## Task objective
Would you restate word for word the lines of the listing, beginning at the first and ending with the line that holds "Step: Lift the"?

## Available data
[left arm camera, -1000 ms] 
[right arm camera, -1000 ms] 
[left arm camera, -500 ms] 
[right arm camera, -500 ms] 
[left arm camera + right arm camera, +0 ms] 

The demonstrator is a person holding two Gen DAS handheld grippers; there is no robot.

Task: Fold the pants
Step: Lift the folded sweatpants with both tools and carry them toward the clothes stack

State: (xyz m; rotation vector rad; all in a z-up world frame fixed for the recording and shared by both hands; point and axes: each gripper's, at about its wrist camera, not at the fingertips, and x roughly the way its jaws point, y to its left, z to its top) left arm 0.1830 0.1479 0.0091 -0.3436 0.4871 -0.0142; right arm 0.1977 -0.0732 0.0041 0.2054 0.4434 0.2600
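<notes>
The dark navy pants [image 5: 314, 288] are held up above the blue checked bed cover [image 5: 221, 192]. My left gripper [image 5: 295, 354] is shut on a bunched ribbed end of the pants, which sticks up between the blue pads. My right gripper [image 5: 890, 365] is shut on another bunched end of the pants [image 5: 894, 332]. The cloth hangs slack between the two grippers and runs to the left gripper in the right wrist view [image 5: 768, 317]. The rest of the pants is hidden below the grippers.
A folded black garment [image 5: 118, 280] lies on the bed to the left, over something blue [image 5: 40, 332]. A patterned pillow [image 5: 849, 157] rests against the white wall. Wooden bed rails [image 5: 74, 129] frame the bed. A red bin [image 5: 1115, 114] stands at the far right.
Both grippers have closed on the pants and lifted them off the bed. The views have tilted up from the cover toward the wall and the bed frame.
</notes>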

## Answer for the task
[left arm camera, -1000 ms] 
[right arm camera, -1000 ms] 
[left arm camera, -500 ms] 
[right arm camera, -500 ms] 
[left arm camera + right arm camera, +0 ms] 

The demonstrator is a person holding two Gen DAS handheld grippers; there is no robot.

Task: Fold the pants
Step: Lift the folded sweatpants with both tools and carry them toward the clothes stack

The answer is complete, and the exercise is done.